[[ Dataset open ]]

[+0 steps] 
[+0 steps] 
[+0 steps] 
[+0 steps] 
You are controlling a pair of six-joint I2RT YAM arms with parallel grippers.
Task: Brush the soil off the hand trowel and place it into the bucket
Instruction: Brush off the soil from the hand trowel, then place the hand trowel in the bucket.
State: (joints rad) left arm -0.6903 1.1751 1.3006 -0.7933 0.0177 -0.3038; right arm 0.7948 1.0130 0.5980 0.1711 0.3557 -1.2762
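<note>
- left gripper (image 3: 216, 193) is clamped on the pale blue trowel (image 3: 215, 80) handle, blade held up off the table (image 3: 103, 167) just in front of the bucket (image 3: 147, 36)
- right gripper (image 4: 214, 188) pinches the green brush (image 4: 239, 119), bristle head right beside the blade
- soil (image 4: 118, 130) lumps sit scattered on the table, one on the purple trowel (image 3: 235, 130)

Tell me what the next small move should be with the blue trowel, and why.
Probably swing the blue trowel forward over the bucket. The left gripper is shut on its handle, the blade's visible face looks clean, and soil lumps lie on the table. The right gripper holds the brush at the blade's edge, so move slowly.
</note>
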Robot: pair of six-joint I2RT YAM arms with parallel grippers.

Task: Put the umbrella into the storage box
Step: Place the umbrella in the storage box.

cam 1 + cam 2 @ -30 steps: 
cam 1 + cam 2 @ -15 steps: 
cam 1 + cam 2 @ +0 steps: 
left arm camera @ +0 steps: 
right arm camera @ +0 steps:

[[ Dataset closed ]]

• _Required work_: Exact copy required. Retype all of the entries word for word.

• _Result for this task_:
[+0 steps] 
[+0 steps] 
[+0 steps] 
[+0 steps] 
You are controlling a pair of six-joint I2RT YAM arms with parallel grippers.
Task: Brush the soil off the hand trowel and place it into the bucket
Instruction: Brush off the soil from the hand trowel, then place the hand trowel in the bucket.
State: (joints rad) left arm -0.6903 1.1751 1.3006 -0.7933 0.0177 -0.3038; right arm 0.7948 1.0130 0.5980 0.1711 0.3557 -1.2762
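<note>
- left gripper (image 3: 216, 193) is clamped on the pale blue trowel (image 3: 215, 80) handle, blade held up off the table (image 3: 103, 167) just in front of the bucket (image 3: 147, 36)
- right gripper (image 4: 214, 188) pinches the green brush (image 4: 239, 119), bristle head right beside the blade
- soil (image 4: 118, 130) lumps sit scattered on the table, one on the purple trowel (image 3: 235, 130)

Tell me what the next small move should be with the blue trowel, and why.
Probably swing the blue trowel forward over the bucket. The left gripper is shut on its handle, the blade's visible face looks clean, and soil lumps lie on the table. The right gripper holds the brush at the blade's edge, so move slowly.
</note>
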Robot: pair of six-joint I2RT YAM arms with parallel grippers.

Task: Put the umbrella into the storage box
Step: Place the umbrella in the storage box.

cam 1 + cam 2 @ -30 steps: 
cam 1 + cam 2 @ -15 steps: 
cam 1 + cam 2 @ +0 steps: 
left arm camera @ +0 steps: 
right arm camera @ +0 steps:

That concludes the output.